Maximizing Sleep in Your New Home
Moving to a new home can be a big transition that complicates our routines for the days, weeks, and even months that follow. Now that you’ve moved to your retirement community home, you might notice that you’re experiencing some symptoms of the transition. Perhaps you’re noticing sleep disruptions the most, as this is one of the more common side effects of transition that we all experience.
Getting good sleep is crucial to your mental and physical health. You can use a few of our tips to ensure you’re falling asleep – and staying asleep – well in your new community.
Stay Active
Staying active is key to good sleep. Your body will likely be exhausted the first few days after your move because you’re spending hours unpacking boxes, setting up your closet organization, and finding the perfect spot for your belongings. However, after you are all settled in, you might notice that you aren’t falling asleep as easily.

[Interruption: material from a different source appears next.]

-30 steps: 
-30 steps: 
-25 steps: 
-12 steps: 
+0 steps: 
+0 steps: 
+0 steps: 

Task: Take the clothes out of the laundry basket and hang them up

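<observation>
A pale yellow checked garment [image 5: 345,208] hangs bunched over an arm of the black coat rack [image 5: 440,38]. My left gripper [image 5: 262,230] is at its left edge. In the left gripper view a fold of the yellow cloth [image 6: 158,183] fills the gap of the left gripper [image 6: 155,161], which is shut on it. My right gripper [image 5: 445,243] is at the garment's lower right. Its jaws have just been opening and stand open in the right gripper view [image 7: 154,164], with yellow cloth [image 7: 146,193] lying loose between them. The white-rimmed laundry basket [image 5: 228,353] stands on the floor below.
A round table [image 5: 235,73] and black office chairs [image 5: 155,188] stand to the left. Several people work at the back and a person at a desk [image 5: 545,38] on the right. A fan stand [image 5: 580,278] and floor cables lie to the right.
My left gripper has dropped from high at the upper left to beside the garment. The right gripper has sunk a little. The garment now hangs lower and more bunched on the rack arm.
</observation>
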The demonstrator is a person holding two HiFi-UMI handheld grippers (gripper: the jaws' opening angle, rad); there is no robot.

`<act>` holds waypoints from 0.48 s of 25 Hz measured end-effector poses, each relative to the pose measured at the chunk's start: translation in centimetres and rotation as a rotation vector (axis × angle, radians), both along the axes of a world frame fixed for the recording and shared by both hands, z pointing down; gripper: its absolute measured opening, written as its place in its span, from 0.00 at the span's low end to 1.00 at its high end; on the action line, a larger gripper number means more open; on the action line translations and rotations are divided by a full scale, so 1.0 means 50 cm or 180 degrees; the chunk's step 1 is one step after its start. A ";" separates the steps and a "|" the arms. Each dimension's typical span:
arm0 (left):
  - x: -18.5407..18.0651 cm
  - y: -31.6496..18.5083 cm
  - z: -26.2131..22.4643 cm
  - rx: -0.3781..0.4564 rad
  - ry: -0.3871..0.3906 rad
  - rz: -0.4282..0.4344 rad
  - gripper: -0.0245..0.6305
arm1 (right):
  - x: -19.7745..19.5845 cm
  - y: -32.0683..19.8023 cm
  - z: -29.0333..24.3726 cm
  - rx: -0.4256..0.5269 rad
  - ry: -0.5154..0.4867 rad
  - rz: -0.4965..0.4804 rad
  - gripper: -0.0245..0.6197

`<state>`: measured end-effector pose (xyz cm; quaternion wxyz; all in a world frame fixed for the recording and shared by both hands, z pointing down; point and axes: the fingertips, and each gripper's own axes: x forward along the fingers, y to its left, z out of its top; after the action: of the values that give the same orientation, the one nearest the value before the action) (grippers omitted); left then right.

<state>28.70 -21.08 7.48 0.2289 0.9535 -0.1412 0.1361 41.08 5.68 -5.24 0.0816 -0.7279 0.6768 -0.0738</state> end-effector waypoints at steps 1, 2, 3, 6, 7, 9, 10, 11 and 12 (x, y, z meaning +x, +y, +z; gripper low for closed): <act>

The thing to try first? Staying active!
Get involved in the life of the community, attending social activities, fitness groups, and new learning courses. You’ll meet new friends and all that activity is sure to help you fall asleep at night.
Stick to a Schedule
The best plan for consistent sleep at night is to have consistent sleep and wake times. When possible, try to go to bed at the same time each night and wake up at the same time each morning. It’s okay if you stay out late with a family member or wake up early to catch a sunrise yoga class every once in a while, but try to remain as consistent as possible the majority of the week.
Try Background Noise
When you move to a new home, you quickly realize that you aren’t used to the sounds, especially at night. Try sleeping with background noise via a sound machine, digital assistant, or fan. This noise can help you relax and will block out any of those new sounds that your home might have in the middle of the night that would normally wake you up.
Give Your Body and Brain Cues
In order to fall asleep, your body and brain need to wind down. Training your body and brain to slow down and prepare for sleep can be as simple as giving them cues to let them know rest is coming. Try to develop a bedtime routine with touchstone tasks that over time will cue your body and brain that sleep is coming.
Wash your face, brush your teeth, and put on your pajamas in the same order each night. Wind down by shutting off your smartphone at least 30 minutes before bed and reading a book or turning on relaxing music.
Talk to Your Doctor
Finally, if you are struggling with falling asleep or staying asleep at night, talk to your doctor about it. They might need to swap out a medication that could be making you restless or work with you to find other solutions that meet your needs and condition.